■ Aim of the exercise: Your answer should be one number: how many lines below hold the word "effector".

■ Data entries:
▽

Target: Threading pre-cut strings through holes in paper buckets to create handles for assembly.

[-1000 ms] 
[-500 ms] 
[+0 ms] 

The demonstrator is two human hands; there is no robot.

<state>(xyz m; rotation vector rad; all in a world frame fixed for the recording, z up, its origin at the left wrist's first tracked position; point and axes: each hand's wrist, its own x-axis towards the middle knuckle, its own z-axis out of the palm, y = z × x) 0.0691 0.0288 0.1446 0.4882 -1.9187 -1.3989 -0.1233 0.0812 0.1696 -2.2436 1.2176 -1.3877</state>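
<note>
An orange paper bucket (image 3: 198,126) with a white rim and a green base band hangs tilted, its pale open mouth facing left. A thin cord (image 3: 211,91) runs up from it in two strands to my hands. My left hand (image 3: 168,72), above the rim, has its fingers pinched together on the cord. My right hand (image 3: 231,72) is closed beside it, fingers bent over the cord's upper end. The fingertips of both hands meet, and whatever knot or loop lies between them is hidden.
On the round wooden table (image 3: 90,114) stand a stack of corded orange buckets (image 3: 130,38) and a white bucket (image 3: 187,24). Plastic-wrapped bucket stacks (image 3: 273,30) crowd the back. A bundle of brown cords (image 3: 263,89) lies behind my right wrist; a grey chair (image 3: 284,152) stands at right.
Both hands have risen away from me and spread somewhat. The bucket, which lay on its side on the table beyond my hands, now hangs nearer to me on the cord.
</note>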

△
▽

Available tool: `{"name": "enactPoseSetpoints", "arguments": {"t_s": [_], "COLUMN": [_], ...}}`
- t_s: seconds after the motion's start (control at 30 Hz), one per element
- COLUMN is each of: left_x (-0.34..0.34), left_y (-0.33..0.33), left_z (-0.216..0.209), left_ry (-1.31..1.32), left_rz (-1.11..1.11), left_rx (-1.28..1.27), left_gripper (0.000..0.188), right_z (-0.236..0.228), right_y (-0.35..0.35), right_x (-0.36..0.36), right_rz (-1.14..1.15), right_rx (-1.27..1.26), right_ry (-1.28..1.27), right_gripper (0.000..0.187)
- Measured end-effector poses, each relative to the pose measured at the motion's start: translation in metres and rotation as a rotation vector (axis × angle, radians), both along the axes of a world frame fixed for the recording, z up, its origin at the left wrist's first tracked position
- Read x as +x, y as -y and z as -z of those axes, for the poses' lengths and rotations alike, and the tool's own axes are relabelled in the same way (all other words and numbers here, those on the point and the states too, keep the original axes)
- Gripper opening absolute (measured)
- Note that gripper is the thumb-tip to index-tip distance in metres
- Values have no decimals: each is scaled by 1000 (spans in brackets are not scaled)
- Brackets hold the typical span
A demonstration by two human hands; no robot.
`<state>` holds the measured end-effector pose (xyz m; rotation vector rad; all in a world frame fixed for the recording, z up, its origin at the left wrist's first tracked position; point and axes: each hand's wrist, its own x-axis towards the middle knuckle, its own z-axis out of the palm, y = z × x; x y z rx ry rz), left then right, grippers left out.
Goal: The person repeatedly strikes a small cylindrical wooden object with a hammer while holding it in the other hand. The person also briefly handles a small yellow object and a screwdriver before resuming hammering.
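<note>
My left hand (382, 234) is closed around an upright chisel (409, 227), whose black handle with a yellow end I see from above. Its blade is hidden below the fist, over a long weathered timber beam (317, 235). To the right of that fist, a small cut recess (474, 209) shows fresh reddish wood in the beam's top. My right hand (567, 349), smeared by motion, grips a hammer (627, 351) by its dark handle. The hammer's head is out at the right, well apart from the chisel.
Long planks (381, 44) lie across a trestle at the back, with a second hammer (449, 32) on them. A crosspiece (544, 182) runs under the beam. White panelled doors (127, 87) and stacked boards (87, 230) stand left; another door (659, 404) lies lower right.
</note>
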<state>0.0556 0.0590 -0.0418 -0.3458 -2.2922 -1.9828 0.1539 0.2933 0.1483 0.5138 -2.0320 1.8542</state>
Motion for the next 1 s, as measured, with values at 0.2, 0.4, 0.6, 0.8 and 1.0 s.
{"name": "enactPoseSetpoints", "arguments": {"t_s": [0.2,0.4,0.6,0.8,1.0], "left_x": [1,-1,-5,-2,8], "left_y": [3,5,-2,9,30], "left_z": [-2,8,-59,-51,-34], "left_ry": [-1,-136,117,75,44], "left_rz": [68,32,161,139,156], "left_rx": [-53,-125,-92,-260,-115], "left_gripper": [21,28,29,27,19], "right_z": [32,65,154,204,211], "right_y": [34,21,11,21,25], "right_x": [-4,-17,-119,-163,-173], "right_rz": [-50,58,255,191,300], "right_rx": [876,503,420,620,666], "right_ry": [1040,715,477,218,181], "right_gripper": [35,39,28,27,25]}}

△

■ Response box: 2